__ACTION ITEM__
The answer is the line with "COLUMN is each" and every line after it to the end of the listing, retyped exactly. Pictures do not belong in it.

*** DATASET CONTENT Section Begins ***

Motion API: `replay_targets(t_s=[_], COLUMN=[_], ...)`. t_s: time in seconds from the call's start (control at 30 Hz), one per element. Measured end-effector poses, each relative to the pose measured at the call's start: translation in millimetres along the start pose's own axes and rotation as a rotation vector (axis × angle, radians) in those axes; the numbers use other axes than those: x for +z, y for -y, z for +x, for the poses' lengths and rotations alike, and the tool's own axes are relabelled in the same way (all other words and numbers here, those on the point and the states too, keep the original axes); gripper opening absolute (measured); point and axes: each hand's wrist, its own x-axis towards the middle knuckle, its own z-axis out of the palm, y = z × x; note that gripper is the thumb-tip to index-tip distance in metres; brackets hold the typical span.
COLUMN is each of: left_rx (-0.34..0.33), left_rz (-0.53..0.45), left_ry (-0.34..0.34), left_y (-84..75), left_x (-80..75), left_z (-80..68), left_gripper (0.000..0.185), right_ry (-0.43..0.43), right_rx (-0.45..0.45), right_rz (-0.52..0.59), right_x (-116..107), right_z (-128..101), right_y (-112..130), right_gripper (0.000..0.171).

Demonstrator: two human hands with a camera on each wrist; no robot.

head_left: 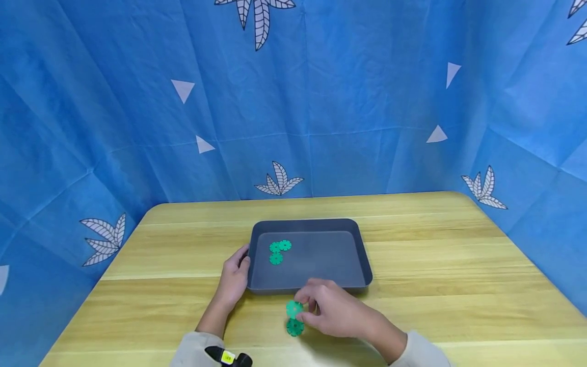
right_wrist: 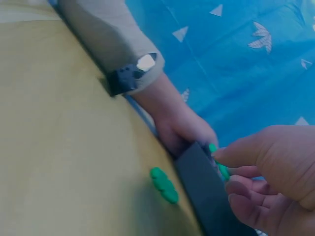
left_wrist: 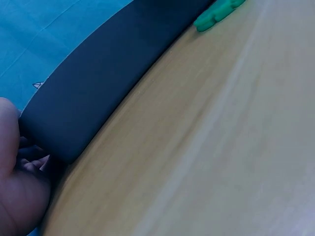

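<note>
Left hand [head_left: 233, 278] grips tray [head_left: 321, 260] at left wall; right hand [head_left: 334, 309] pinches green disc [head_left: 291, 309] near tray's front wall; three more discs [head_left: 276, 259] lie in tray.

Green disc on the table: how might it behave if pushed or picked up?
Lying flat, the disc would probably slide rather than roll if pushed. Its notched rim should offer some grip. Being small beside the tray, it is likely light to lift.
</note>
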Motion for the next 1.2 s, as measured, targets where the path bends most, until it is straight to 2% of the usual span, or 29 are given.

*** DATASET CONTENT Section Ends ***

__YOUR RESPONSE__
COLUMN is each of: left_rx (-0.34..0.33), left_rz (-0.53..0.45), left_ry (-0.34..0.34), left_y (-84..75), left_x (-80..75), left_z (-80..68), left_gripper (0.000..0.185), right_ry (-0.43..0.43), right_rx (-0.45..0.45), right_rz (-0.52..0.59), right_x (-116..107), right_z (-128..101), right_y (-112..130), right_gripper (0.000..0.171).

Demonstrator: two human hands with a camera on each wrist; no robot.

head_left: 
right_wrist: 
left_wrist: 

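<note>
Left hand [head_left: 233, 278] grips tray [head_left: 321, 260] at left wall; right hand [head_left: 334, 309] pinches green disc [head_left: 291, 309] near tray's front wall; three more discs [head_left: 276, 259] lie in tray.

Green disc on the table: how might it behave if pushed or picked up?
Lying flat, the disc would probably slide rather than roll if pushed. Its notched rim should offer some grip. Being small beside the tray, it is likely light to lift.
</note>
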Motion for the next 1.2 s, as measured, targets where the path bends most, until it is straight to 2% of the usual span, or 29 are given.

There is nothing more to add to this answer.